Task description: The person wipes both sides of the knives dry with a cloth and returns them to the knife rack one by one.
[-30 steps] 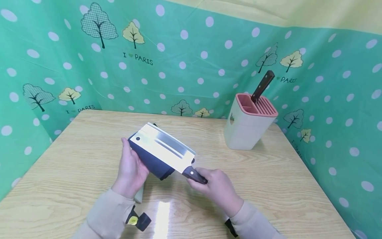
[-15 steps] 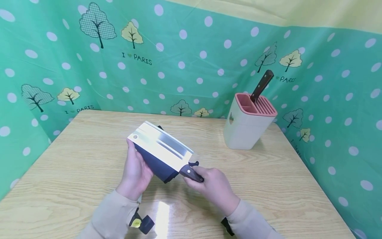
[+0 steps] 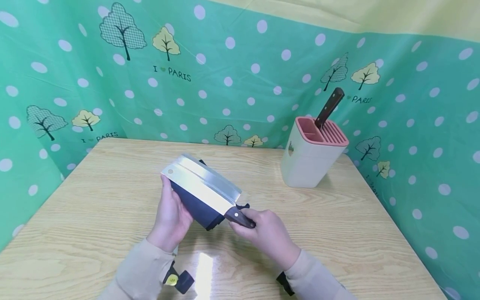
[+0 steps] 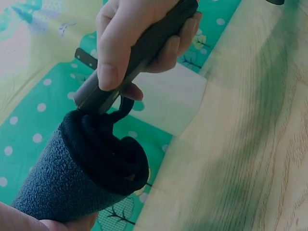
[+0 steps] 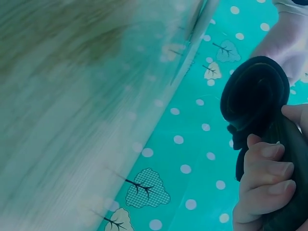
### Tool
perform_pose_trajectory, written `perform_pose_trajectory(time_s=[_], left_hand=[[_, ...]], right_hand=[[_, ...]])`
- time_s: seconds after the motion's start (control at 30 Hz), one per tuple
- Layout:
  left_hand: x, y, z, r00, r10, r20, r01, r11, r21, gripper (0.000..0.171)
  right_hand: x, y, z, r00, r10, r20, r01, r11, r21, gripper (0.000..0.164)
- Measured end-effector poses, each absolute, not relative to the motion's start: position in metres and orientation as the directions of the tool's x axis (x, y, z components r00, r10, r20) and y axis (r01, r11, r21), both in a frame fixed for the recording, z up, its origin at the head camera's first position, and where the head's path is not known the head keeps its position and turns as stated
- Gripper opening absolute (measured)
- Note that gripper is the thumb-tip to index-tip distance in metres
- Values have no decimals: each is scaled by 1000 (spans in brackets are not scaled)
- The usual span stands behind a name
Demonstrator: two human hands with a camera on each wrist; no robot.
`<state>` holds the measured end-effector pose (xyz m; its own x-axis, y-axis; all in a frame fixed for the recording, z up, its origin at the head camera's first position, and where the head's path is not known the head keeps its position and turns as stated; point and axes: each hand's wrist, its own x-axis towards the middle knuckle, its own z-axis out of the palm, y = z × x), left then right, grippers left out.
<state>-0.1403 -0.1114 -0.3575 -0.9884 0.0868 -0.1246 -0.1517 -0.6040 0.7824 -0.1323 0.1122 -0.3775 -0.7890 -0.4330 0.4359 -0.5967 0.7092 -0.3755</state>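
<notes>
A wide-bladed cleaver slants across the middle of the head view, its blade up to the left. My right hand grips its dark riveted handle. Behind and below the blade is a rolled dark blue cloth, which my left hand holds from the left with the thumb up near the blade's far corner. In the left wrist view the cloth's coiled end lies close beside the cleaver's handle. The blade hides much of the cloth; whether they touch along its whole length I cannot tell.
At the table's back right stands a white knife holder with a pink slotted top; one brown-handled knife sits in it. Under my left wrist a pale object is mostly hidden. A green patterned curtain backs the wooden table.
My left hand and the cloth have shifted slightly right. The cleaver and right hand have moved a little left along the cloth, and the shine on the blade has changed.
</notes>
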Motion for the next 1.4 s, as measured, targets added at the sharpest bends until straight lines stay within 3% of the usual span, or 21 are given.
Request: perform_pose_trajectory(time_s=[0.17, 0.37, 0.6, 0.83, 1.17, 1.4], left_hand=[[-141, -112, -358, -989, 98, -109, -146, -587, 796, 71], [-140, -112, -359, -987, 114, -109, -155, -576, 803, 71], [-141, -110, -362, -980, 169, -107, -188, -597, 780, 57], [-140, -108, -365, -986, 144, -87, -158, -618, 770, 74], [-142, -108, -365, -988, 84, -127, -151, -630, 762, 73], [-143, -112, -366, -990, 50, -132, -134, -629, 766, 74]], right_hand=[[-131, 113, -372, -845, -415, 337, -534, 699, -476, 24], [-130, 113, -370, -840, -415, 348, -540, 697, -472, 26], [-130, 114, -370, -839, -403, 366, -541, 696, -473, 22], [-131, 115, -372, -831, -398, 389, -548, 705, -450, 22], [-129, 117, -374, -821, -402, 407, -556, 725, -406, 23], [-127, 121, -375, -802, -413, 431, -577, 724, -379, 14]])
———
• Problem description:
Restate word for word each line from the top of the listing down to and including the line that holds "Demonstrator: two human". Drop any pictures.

• Solution below:
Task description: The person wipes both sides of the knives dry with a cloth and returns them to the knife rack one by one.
[-30 steps] 
[-15 steps] 
[+0 steps] 
[+0 steps] 
[+0 steps] 
### Tool
perform_pose_trajectory, written `perform_pose_trajectory(time_s=[_], left_hand=[[_, ...]], right_hand=[[_, ...]])`
- time_s: seconds after the motion's start (control at 30 Hz), one per tuple
- Layout:
  left_hand: x, y, z, r00, r10, r20, r01, r11, r21, gripper (0.000..0.171)
  right_hand: x, y, z, r00, r10, r20, r01, r11, r21, gripper (0.000..0.164)
- Measured end-effector poses, each absolute, not relative to the motion's start: position in metres and orientation as the directions of the tool's x axis (x, y, z components r00, r10, r20) and y axis (r01, r11, r21), both in a frame fixed for the recording, z up, its origin at the head camera's first position, and where the head's path is not known the head keeps its position and turns as stated
- Gripper opening absolute (measured)
- Note that gripper is the thumb-tip to index-tip distance in metres
- Values have no decimals: each is scaled by 1000 (spans in brackets are not scaled)
- The usual span stands behind a name
Demonstrator: two human hands with a camera on each wrist; no robot.

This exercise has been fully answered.